• _What this task involves_:
Report each line from the records where the string "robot" turns up.

(Records from a dataset)
========
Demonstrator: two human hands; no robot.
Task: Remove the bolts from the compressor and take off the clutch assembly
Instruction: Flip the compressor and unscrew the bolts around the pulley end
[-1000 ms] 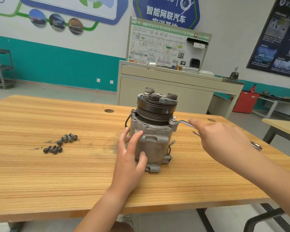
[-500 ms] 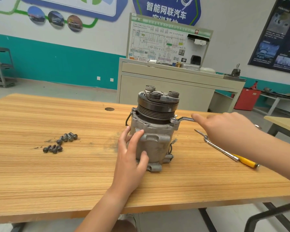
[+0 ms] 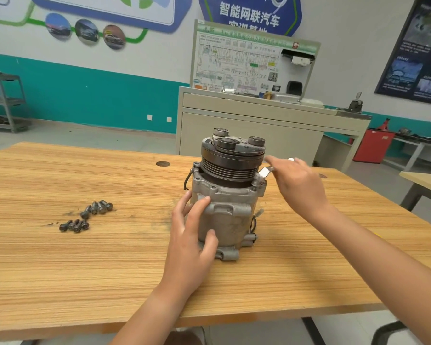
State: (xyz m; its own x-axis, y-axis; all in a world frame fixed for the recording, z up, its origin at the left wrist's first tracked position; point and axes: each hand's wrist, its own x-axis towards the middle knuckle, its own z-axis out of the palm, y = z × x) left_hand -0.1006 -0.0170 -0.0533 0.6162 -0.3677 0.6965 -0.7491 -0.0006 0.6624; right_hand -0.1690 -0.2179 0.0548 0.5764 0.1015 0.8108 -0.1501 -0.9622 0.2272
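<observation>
Upper-centre blue sign (image 3: 249, 14) reads 智能网联汽车. Left hand (image 3: 192, 235) clasps the compressor (image 3: 229, 215); right hand (image 3: 299, 185), gripping the wrench (image 3: 264, 173), has swung closer to the clutch (image 3: 232, 160).

Right hand (image 3: 299, 185) swung wrench (image 3: 264, 173) handle rearward, now close beside clutch pulley (image 3: 232, 161); wrench blurred.
</observation>
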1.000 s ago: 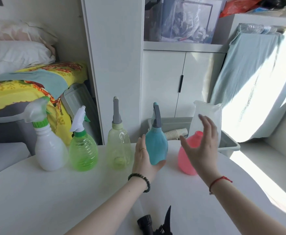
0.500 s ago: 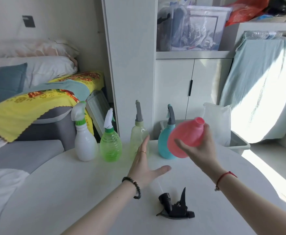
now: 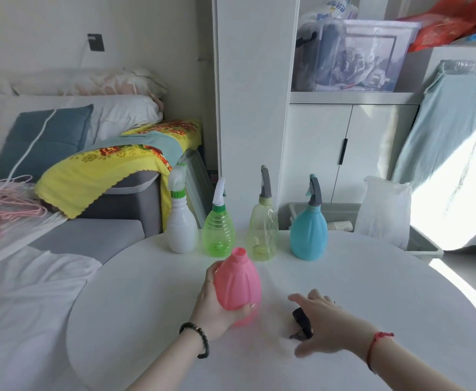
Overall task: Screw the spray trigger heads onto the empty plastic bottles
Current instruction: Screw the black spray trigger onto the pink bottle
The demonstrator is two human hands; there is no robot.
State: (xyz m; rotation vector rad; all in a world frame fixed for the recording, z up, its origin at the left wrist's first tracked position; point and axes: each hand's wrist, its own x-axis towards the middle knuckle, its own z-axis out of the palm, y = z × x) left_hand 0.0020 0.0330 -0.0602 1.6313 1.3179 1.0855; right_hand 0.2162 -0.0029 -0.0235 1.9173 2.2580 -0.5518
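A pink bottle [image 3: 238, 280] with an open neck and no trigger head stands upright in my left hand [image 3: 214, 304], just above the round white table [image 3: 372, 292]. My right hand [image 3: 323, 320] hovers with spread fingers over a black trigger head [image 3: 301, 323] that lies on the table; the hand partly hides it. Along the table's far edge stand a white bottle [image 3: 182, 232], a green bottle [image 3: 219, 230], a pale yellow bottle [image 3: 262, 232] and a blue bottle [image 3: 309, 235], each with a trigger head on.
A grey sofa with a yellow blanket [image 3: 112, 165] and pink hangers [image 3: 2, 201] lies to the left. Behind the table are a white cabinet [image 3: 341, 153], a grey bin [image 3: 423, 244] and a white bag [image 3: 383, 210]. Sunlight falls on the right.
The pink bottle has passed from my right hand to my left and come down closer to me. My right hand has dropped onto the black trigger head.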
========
• _Task response_:
Demonstrator: two human hands; no robot.
The demonstrator is two human hands; there is no robot.

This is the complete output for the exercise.